Work required:
Quote exactly and only this range of lines in the data below: the line that holds "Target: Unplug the" to the line that holds "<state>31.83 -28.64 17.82", both included.

(Saved data entries)
□ □ □ □ □ □ □

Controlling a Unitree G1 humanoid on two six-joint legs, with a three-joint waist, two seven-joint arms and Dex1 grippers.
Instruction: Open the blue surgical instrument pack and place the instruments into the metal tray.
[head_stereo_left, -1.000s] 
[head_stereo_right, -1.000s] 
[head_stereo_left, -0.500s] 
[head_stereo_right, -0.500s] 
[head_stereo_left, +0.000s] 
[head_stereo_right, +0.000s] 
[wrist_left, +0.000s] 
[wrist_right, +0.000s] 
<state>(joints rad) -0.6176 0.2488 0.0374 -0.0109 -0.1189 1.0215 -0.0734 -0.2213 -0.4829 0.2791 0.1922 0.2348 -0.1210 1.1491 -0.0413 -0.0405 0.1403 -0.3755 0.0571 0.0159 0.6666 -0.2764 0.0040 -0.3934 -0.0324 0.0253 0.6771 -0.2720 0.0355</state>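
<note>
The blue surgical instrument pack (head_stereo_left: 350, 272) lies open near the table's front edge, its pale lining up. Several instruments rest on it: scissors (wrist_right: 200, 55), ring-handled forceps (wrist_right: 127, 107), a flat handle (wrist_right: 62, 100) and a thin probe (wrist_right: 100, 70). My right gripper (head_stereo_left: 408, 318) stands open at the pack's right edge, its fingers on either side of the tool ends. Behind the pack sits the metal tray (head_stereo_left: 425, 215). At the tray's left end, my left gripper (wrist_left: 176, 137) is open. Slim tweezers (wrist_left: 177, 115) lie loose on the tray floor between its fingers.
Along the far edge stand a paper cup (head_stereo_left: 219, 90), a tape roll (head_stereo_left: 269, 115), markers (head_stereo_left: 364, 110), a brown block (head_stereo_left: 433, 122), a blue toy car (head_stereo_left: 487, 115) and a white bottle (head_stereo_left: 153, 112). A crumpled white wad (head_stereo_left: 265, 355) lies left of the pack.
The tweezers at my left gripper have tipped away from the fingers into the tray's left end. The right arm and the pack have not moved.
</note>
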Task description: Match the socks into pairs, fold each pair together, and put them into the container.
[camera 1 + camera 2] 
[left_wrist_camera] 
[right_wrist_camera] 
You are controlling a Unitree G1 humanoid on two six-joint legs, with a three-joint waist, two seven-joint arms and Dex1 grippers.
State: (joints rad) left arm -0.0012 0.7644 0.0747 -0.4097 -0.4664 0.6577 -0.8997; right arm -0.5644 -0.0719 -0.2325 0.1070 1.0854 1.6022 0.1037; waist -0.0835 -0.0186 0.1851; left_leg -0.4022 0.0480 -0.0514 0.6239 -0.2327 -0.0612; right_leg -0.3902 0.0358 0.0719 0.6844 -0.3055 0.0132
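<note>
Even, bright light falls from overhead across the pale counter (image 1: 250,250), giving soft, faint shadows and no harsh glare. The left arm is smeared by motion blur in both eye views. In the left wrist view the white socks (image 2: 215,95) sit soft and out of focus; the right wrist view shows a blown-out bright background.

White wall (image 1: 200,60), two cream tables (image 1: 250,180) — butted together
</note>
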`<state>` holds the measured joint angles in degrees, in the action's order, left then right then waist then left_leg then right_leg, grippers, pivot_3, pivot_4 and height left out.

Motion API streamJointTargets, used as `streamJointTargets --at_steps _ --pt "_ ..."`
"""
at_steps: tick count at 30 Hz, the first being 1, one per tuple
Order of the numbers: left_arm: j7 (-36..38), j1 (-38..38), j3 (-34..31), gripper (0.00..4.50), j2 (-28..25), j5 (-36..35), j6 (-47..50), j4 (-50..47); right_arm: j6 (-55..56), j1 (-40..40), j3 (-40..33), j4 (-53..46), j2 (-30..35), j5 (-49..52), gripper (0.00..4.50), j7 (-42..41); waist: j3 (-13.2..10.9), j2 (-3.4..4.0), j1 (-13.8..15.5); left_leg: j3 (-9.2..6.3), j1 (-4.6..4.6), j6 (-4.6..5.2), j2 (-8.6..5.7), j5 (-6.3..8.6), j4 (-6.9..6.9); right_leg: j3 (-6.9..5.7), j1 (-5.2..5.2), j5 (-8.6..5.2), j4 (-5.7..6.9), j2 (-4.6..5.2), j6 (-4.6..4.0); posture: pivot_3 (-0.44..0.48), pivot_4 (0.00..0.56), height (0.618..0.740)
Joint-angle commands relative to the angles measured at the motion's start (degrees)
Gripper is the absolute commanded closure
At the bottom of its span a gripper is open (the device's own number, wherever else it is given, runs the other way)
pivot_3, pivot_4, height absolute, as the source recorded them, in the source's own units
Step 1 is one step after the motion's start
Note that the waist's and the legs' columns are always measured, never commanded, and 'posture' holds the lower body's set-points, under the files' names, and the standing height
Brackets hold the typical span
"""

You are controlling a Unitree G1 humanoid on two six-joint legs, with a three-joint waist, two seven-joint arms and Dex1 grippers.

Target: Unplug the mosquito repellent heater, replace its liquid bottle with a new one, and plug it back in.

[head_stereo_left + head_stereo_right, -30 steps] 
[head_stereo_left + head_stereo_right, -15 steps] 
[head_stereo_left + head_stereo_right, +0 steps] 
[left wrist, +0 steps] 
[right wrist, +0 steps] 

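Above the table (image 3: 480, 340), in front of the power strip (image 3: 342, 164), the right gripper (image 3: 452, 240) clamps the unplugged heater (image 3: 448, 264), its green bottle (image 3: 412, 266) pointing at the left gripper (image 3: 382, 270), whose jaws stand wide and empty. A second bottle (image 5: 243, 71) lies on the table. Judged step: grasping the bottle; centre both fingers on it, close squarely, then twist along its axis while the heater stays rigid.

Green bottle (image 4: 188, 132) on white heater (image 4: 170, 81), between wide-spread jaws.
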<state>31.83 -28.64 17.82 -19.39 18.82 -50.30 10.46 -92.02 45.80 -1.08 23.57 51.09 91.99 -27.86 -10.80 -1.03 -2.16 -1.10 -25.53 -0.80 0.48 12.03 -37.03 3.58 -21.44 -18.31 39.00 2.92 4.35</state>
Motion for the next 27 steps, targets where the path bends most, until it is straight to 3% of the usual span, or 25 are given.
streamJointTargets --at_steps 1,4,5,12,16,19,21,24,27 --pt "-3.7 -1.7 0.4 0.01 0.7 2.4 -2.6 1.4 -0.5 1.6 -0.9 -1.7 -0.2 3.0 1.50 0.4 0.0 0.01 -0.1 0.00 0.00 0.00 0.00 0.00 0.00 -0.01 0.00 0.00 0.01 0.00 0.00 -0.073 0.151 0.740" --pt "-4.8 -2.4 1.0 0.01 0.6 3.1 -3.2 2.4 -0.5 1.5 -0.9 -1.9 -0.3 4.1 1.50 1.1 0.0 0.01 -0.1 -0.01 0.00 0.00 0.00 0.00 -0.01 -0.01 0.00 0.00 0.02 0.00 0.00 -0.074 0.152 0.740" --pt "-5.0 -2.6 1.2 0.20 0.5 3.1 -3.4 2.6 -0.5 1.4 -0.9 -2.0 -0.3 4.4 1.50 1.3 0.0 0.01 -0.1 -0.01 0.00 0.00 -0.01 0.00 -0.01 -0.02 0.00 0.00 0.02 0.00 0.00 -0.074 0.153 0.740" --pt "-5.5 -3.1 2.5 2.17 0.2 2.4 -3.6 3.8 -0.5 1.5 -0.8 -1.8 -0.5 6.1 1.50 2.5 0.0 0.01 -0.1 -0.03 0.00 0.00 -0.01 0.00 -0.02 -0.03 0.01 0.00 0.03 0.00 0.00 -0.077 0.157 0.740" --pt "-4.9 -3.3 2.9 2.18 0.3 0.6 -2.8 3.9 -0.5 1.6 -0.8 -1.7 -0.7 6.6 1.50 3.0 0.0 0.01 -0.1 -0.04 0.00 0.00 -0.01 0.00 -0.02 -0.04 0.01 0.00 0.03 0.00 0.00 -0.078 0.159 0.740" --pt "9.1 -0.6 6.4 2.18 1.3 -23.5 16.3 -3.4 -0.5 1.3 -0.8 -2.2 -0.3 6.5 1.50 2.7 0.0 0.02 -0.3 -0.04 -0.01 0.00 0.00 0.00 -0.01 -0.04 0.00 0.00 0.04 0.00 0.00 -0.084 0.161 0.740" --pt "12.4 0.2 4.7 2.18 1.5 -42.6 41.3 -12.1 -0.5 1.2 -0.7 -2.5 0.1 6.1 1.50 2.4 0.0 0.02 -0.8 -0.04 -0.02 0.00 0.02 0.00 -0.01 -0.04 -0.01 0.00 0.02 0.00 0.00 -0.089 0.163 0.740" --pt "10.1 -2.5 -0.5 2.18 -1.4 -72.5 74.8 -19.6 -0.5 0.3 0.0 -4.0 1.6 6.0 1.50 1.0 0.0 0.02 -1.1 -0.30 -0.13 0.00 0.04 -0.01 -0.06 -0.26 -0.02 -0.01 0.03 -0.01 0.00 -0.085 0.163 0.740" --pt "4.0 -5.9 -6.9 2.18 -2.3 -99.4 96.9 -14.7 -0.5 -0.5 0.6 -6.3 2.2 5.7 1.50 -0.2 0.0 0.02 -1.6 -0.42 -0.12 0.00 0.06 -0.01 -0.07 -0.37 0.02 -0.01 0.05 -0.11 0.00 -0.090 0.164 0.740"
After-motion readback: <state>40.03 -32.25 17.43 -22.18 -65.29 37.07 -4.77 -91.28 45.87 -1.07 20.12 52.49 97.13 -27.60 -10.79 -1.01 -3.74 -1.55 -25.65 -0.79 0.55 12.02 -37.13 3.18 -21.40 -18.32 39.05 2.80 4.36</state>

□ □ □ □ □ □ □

Written answer:
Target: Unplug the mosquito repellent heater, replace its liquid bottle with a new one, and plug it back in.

[head_stereo_left + head_stereo_right, -30 steps] 
[head_stereo_left + head_stereo_right, -15 steps] 
[head_stereo_left + head_stereo_right, +0 steps] 
[left wrist, +0 steps] 
[right wrist, +0 steps] 

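Above the table (image 3: 480, 340), in front of the power strip (image 3: 342, 164), the right gripper (image 3: 452, 240) clamps the unplugged heater (image 3: 448, 264), its green bottle (image 3: 412, 266) pointing at the left gripper (image 3: 382, 270), whose jaws stand wide and empty. A second bottle (image 5: 243, 71) lies on the table. Judged step: grasping the bottle; centre both fingers on it, close squarely, then twist along its axis while the heater stays rigid.

Green bottle (image 4: 188, 132) on white heater (image 4: 170, 81), between wide-spread jaws.
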<state>31.83 -28.64 17.82 -19.39 18.82 -50.30 10.46 -92.02 45.80 -1.08 23.57 51.09 91.99 -27.86 -10.80 -1.03 -2.16 -1.10 -25.53 -0.80 0.48 12.03 -37.03 3.58 -21.44 -18.31 39.00 2.92 4.35</state>

The output for this exercise is now complete.